Requirement:
Taking the line with "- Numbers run" as the first and the line with "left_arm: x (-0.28" as the last, set down exactly every line in that range from the entries below, and no more.

══ Entries provided ══

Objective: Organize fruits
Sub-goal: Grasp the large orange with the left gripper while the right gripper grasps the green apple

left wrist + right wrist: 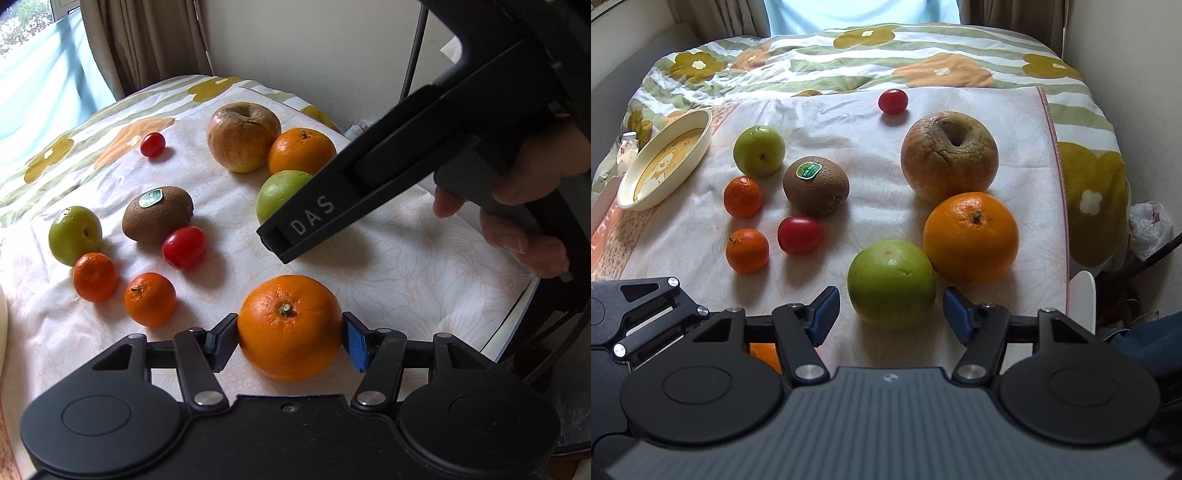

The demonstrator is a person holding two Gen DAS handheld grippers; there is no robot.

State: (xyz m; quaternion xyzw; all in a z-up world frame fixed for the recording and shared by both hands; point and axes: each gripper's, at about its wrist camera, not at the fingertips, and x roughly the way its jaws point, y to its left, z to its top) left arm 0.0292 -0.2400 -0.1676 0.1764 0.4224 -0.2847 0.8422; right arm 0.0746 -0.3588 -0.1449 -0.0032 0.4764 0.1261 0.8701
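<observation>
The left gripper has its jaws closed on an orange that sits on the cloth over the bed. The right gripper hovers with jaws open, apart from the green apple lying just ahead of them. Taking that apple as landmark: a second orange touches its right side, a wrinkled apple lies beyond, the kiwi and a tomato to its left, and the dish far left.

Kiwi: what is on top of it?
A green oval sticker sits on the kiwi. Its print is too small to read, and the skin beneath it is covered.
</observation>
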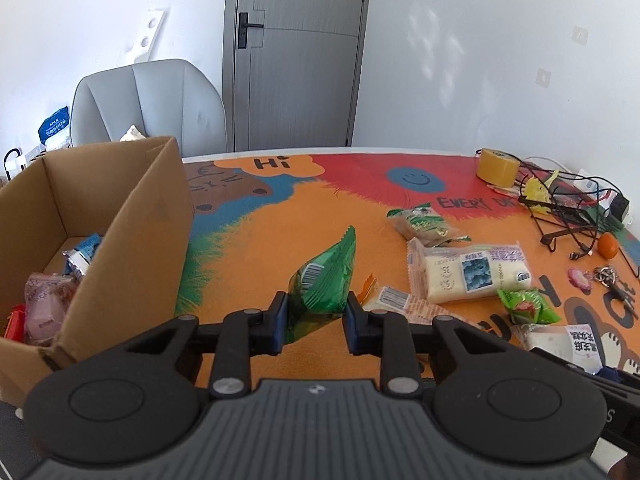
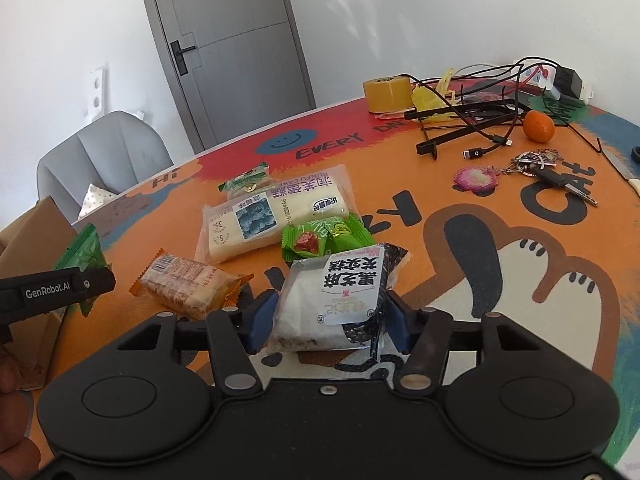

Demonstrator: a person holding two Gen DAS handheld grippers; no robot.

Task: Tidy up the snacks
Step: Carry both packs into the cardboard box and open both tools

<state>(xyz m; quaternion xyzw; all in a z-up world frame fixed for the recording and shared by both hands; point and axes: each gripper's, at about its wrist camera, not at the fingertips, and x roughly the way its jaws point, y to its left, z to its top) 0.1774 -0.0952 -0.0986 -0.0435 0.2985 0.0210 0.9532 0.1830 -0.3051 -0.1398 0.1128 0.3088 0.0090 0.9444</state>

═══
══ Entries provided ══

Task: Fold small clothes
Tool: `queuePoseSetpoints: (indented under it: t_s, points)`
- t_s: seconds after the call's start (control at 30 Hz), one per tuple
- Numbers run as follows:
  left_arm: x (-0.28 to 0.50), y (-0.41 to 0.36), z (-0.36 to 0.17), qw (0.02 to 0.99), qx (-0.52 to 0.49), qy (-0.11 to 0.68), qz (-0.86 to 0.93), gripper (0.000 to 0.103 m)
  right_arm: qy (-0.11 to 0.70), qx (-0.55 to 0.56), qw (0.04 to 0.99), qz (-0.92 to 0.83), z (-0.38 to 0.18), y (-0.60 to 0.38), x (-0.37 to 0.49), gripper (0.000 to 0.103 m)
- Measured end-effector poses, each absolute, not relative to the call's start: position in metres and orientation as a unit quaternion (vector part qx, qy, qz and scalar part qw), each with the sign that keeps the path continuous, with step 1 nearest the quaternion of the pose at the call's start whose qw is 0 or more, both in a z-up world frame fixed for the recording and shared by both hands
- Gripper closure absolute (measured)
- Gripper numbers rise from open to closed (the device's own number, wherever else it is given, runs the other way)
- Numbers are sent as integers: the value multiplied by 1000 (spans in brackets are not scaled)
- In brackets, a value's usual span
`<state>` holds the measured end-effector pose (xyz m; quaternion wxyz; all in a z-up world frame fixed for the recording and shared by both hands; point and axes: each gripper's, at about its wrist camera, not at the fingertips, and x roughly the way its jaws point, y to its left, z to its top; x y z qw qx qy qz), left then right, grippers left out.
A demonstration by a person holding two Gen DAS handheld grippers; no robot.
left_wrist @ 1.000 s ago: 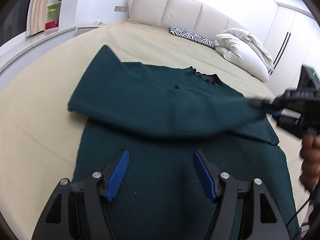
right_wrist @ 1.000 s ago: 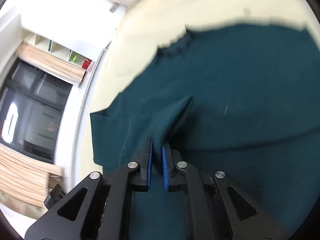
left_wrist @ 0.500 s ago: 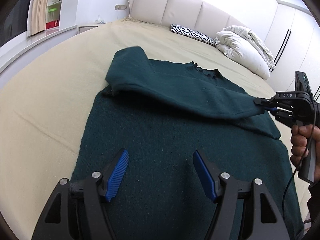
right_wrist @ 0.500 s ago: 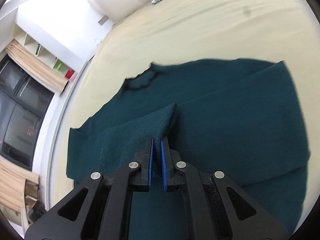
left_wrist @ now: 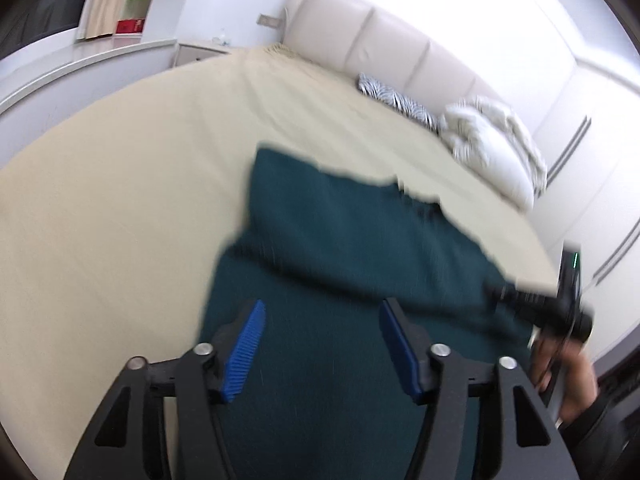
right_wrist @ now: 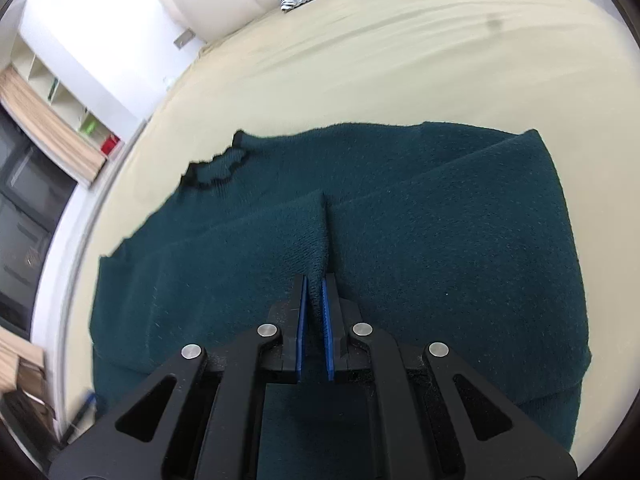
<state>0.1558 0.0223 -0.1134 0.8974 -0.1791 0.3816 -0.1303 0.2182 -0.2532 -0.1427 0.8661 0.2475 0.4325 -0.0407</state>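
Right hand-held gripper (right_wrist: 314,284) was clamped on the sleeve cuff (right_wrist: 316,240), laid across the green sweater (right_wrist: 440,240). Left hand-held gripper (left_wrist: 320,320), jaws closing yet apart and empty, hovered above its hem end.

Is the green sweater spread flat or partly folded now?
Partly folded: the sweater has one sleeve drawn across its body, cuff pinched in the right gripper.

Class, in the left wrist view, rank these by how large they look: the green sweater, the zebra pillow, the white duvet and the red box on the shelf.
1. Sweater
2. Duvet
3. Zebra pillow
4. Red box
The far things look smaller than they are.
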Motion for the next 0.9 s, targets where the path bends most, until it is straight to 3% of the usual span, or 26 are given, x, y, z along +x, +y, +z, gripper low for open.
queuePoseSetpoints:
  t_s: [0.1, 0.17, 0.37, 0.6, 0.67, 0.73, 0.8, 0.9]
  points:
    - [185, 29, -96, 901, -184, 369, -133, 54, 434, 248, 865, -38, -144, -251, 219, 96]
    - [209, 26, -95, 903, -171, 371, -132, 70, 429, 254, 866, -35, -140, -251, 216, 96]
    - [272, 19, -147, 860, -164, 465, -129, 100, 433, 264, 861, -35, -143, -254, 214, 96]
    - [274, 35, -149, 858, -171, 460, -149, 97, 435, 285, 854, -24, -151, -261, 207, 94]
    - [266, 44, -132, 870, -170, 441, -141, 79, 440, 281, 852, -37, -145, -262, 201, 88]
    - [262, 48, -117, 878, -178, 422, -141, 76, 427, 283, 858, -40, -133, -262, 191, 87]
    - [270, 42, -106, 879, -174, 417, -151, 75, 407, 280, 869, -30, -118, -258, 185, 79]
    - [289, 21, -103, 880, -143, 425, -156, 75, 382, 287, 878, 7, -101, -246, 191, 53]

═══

Answer area:
- Numbers run as follows:
  left_arm: x (-0.28 to 0.50), y (-0.41 to 0.36), z (-0.36 to 0.17), qw (0.02 to 0.99), qx (-0.52 to 0.49), qy (-0.11 to 0.68), qz (-0.86 to 0.93), gripper (0.000 to 0.103 m)

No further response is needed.